• _WORK TASK_
Quote only the lines from the top of the listing below down to and including the line with "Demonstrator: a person".

• _INPUT DATA_
☆ ☆ ☆ ☆ ☆

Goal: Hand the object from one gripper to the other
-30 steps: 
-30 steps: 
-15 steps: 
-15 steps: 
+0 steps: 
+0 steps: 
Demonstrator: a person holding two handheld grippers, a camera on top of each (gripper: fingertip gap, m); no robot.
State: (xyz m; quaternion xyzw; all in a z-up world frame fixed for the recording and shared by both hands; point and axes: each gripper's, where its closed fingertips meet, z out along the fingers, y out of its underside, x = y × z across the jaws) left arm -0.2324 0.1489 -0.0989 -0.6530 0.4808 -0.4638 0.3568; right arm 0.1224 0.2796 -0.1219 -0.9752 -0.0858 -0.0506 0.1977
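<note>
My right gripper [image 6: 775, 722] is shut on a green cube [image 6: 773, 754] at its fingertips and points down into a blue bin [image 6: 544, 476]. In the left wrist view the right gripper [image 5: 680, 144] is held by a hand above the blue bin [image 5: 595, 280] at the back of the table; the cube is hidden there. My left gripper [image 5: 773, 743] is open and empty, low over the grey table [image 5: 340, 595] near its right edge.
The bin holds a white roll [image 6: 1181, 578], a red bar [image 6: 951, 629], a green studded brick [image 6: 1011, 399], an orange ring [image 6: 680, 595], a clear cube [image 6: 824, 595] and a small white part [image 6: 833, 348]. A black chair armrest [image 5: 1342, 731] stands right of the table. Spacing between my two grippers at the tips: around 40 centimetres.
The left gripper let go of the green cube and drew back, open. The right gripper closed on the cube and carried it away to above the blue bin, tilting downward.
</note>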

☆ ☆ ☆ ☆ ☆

• _SOLUTION FOR THIS PROBLEM_
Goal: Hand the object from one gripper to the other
-30 steps: 
-30 steps: 
-15 steps: 
-15 steps: 
+0 steps: 
+0 steps: 
Demonstrator: a person holding two handheld grippers, a camera on top of each (gripper: fingertip gap, m); no robot.

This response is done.